▶

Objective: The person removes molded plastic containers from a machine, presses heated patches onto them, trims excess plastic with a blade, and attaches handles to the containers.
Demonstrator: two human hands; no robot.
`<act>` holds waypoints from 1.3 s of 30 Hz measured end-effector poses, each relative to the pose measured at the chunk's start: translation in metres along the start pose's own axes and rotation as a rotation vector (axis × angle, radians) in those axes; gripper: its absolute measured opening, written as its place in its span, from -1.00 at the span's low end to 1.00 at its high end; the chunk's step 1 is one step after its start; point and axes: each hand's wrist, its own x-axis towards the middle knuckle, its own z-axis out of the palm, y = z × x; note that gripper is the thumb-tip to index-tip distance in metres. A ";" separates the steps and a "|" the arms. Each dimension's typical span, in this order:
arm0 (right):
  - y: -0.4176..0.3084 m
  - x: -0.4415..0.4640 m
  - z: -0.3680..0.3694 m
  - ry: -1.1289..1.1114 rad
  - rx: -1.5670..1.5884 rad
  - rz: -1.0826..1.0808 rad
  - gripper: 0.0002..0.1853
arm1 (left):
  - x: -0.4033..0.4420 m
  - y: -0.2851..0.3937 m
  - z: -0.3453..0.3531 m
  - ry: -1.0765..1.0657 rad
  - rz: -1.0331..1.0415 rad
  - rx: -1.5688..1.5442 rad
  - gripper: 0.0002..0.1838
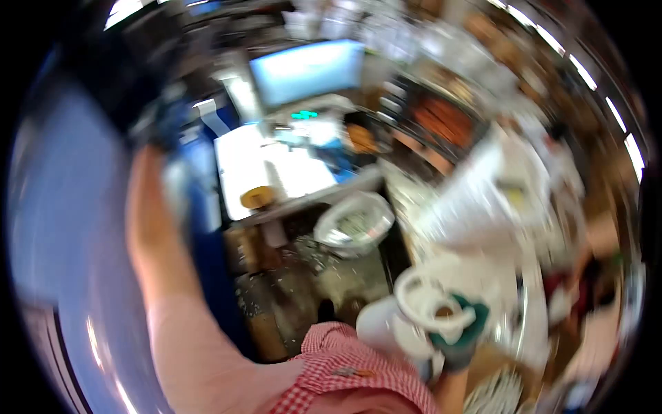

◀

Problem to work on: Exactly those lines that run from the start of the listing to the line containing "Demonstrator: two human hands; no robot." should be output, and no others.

Solved exercise:
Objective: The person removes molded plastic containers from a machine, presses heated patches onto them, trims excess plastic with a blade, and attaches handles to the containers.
Demonstrator: two human hands; no robot.

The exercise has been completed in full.